__THE PROBLEM__
In the entries below, find the line with "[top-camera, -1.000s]" and the line with "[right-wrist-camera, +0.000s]", then retype both and everything between them exactly. Do not copy the pictures.

__MATERIAL PROVIDED__

=======

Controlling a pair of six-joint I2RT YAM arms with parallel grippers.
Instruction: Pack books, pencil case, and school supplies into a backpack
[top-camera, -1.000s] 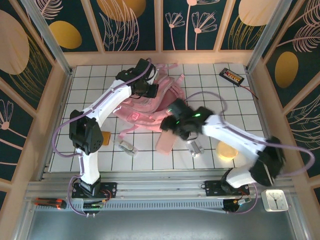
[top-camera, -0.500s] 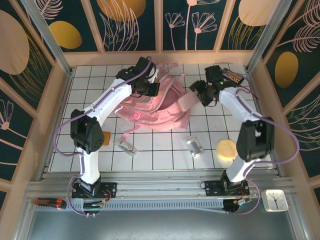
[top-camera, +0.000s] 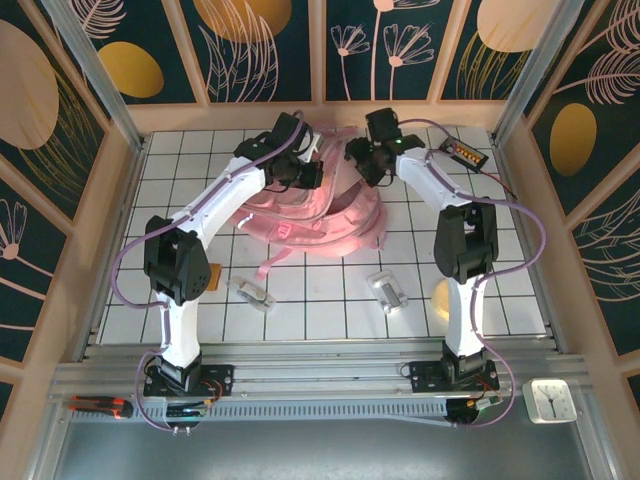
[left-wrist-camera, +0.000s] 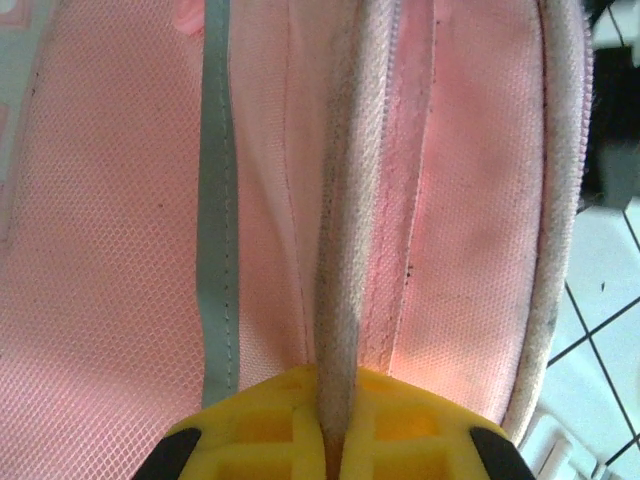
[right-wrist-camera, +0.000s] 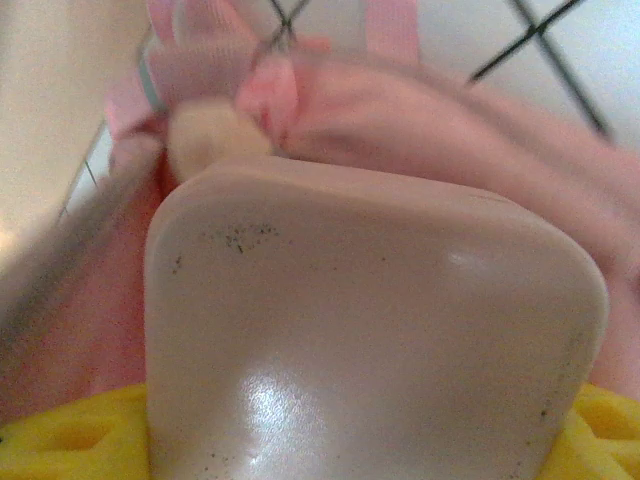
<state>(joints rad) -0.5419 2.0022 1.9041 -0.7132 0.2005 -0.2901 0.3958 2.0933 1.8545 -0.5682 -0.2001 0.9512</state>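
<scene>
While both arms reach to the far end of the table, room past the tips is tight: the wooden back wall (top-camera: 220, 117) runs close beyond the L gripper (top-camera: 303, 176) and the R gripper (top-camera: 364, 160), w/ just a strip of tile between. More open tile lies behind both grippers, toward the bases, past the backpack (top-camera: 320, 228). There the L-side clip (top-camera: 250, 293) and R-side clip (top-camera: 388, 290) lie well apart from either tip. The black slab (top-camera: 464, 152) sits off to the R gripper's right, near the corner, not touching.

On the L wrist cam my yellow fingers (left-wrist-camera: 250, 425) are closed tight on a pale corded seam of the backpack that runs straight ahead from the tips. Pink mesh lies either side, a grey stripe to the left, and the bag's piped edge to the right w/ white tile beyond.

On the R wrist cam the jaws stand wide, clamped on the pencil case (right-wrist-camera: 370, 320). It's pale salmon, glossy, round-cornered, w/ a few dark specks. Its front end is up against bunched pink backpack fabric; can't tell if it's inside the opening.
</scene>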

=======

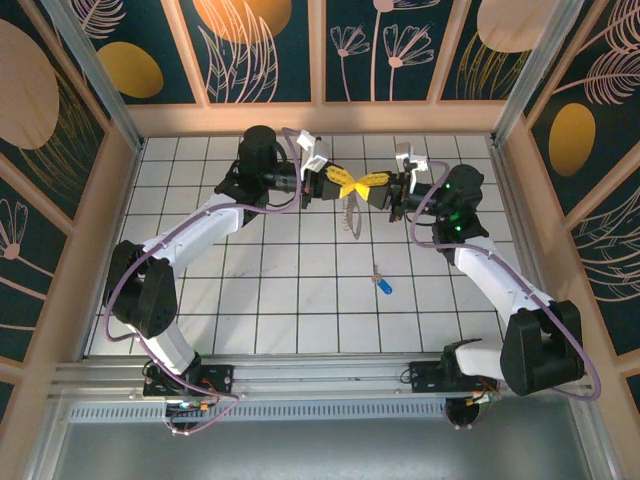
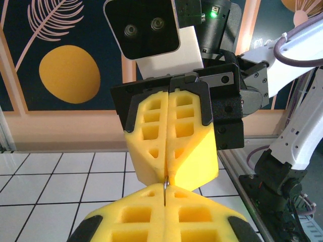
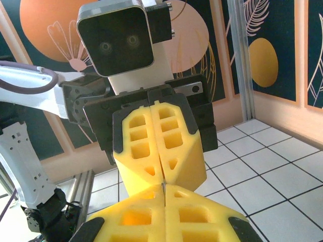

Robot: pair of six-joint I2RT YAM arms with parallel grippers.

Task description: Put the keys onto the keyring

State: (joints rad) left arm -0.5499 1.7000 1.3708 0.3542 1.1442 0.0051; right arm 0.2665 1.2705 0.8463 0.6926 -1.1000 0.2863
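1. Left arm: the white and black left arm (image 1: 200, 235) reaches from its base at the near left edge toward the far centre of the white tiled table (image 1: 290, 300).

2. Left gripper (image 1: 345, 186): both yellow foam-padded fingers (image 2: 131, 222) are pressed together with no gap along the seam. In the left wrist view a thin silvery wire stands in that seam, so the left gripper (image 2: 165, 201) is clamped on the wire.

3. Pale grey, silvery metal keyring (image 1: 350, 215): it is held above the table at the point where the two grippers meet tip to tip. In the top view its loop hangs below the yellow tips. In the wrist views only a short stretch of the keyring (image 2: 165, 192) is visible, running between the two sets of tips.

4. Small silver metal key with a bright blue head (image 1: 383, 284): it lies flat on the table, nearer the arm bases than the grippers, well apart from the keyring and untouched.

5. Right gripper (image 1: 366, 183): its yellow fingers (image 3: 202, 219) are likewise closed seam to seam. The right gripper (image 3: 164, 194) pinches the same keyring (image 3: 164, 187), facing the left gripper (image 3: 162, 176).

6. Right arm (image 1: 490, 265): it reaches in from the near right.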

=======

__RESPONSE TO THE EXERCISE__
[top-camera, -1.000s] 
[top-camera, -0.500s] 
[top-camera, +0.000s] 
[left-wrist-camera, +0.000s] 
[right-wrist-camera, +0.000s] 

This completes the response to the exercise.